### Goal of the exercise
Nothing but a number should be given: the count of lines in the data that include the string "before".

** Records supplied follows **

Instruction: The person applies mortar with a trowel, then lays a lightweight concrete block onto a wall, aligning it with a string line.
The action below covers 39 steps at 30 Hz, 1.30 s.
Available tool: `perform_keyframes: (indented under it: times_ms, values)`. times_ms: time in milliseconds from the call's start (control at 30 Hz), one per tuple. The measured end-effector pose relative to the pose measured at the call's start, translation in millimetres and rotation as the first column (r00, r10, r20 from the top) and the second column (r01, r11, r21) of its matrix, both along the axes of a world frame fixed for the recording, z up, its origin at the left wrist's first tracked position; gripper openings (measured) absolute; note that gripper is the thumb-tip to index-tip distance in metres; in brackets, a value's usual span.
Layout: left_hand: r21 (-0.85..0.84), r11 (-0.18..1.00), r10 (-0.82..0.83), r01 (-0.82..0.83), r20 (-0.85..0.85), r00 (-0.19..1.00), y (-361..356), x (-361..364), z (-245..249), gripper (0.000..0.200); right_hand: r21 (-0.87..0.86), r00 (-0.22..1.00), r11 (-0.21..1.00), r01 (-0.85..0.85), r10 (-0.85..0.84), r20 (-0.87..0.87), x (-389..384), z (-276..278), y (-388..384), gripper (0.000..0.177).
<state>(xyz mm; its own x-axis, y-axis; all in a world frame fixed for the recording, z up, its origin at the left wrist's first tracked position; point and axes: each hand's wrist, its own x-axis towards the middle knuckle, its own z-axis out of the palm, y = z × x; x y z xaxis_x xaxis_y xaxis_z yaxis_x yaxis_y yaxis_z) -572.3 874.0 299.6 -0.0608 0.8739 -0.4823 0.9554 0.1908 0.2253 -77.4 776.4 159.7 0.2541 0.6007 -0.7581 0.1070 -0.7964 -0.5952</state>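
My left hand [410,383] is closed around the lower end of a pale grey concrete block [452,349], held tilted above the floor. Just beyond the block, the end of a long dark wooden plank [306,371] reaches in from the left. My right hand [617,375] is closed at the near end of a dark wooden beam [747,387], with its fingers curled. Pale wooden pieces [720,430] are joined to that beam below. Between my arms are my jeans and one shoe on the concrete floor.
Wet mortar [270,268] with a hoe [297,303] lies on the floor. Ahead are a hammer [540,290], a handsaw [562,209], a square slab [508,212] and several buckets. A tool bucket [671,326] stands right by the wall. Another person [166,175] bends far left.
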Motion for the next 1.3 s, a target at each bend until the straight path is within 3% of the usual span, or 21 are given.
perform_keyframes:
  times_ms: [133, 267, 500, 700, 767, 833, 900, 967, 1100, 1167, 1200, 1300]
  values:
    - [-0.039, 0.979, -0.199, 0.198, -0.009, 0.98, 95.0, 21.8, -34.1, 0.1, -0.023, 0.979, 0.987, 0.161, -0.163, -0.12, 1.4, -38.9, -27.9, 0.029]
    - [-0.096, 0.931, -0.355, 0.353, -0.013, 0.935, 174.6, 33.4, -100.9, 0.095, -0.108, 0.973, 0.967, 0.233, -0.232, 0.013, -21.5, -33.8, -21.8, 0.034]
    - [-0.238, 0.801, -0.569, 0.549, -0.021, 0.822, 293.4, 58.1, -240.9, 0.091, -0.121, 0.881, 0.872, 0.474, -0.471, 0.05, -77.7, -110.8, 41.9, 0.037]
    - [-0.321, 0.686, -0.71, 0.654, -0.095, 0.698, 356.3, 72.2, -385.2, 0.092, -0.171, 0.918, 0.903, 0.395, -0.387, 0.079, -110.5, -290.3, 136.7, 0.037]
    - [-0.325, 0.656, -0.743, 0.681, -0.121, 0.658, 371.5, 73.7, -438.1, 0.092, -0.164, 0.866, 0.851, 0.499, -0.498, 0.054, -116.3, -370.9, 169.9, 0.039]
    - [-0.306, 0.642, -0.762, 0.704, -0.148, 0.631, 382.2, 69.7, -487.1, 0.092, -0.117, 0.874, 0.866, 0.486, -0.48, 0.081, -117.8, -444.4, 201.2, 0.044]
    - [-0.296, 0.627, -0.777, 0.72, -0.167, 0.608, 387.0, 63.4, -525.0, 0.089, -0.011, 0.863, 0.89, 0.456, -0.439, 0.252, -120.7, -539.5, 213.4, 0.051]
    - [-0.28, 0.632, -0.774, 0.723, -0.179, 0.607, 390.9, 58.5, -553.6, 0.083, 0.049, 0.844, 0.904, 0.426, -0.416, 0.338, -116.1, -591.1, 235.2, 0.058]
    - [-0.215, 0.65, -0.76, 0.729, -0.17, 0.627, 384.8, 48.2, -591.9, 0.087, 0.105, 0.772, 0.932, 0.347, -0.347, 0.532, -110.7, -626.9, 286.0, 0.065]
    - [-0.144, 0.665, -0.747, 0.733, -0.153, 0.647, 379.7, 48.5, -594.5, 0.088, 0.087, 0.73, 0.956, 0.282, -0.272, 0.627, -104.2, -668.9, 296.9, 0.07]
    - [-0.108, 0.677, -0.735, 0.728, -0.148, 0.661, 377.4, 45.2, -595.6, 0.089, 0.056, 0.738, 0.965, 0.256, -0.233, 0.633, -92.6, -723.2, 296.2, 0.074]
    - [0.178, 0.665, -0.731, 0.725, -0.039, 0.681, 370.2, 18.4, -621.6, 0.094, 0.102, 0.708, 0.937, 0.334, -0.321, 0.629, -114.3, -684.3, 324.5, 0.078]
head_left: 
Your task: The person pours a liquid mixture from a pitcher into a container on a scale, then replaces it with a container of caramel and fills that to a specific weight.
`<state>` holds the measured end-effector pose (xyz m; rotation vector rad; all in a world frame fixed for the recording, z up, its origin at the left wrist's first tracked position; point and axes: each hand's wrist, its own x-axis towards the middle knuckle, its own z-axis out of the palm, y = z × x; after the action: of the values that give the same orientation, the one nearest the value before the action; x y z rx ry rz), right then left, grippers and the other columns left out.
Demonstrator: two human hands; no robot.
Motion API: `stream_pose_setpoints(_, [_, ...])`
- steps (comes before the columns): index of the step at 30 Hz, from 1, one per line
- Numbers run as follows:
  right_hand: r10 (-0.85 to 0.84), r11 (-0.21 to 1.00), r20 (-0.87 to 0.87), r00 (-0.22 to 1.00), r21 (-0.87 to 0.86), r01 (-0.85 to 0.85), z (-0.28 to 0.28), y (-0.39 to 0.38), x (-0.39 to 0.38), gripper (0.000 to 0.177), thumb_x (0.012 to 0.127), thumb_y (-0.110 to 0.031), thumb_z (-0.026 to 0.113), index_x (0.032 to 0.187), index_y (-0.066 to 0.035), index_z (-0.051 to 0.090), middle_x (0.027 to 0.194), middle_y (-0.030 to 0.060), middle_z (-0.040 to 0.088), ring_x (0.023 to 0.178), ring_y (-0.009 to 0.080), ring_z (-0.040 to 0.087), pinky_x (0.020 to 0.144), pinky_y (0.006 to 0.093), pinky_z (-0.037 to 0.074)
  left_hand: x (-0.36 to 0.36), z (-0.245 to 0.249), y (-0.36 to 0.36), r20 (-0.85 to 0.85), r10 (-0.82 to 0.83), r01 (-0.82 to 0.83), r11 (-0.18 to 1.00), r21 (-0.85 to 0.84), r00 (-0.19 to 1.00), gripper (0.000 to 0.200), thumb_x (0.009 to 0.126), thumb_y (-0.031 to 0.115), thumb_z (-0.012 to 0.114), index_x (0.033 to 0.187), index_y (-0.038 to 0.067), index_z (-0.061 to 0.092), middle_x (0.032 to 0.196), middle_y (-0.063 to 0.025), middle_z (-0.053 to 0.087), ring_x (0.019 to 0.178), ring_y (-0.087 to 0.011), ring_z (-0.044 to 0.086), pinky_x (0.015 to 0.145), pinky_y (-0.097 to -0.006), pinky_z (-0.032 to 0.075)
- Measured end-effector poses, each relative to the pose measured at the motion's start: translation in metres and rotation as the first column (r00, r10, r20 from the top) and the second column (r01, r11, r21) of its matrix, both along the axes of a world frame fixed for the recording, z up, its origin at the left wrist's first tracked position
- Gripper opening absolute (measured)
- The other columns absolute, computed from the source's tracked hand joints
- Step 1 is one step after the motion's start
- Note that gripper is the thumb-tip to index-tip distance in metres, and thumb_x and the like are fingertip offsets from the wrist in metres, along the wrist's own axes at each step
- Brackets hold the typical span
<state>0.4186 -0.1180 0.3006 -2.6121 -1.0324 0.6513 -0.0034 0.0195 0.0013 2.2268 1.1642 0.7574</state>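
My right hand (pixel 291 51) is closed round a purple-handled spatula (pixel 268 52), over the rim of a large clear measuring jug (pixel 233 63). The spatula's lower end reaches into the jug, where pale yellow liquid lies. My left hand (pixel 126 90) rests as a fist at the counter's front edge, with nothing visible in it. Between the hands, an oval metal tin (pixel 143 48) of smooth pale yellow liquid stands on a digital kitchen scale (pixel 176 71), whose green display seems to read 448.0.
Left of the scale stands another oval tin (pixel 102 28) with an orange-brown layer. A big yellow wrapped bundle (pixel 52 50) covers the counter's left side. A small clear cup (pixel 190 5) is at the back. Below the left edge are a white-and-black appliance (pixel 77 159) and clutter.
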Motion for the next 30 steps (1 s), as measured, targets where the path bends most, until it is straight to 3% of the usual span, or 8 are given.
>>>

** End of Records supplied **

### Expected answer
2